**What to work on:**
Would you print only the lines running from the one with "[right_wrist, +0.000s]" to the final line of the data below, word for word and without pictures?
BEGIN
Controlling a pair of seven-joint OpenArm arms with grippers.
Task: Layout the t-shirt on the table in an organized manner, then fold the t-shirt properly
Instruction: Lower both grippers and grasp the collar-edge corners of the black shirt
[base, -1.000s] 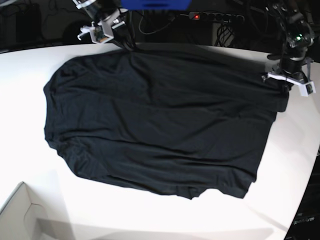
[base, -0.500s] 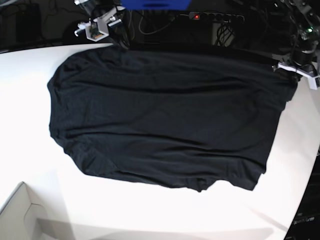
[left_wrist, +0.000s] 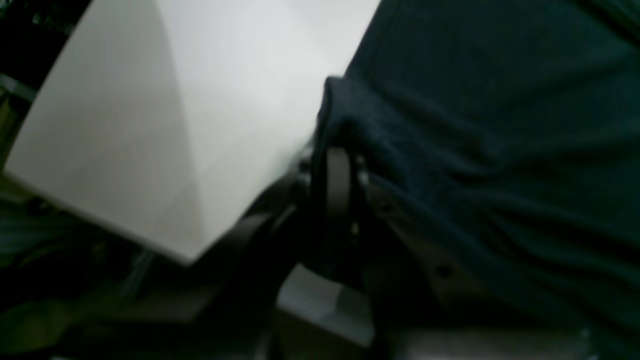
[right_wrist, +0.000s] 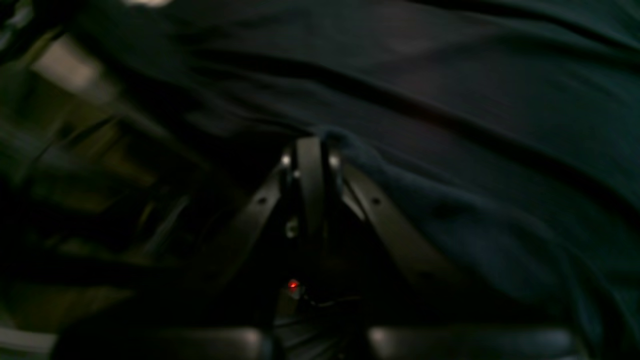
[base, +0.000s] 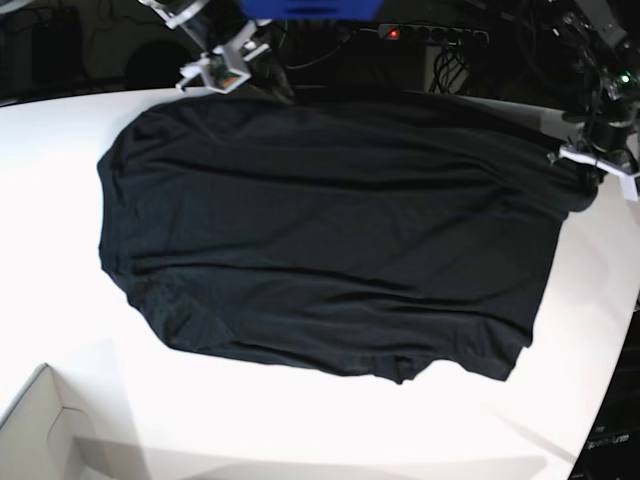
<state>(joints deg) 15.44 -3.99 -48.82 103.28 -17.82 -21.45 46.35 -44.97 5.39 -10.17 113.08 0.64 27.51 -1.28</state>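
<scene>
one t-shirt (base: 320, 240), one table (base: 60, 330), two hands

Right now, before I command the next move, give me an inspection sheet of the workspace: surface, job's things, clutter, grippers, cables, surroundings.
Surface: white table, bare in front of the cloth.
Job's things: black t-shirt spread wide, mostly flat, with long shallow wrinkles; its far edge reaches the table's back edge.
Clutter: pale box corner at the near edge, apart from the shirt.
Grippers: left gripper shut on the t-shirt's edge at the table side; right gripper shut on the t-shirt's far edge.
Cables: dark cables and a power strip with a red light behind the table.
Surroundings: dark background; a blue object at the top edge.
</scene>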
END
**Finished exercise:**
[right_wrist, +0.000s] 
[base, +0.000s] 
<state>(joints deg) 15.44 -3.99 -48.82 103.28 -17.82 -21.45 46.35 -44.97 5.39 -10.17 113.08 0.64 27.51 -1.28</state>
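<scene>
one t-shirt (base: 320, 240), one table (base: 60, 330), two hands

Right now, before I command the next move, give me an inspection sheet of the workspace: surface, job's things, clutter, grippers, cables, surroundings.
Surface: white table, bare in front of the cloth.
Job's things: black t-shirt spread wide, mostly flat, with long shallow wrinkles; its far edge reaches the table's back edge.
Clutter: pale box corner at the near edge, apart from the shirt.
Grippers: left gripper shut on the t-shirt's edge at the table side; right gripper shut on the t-shirt's far edge.
Cables: dark cables and a power strip with a red light behind the table.
Surroundings: dark background; a blue object at the top edge.
</scene>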

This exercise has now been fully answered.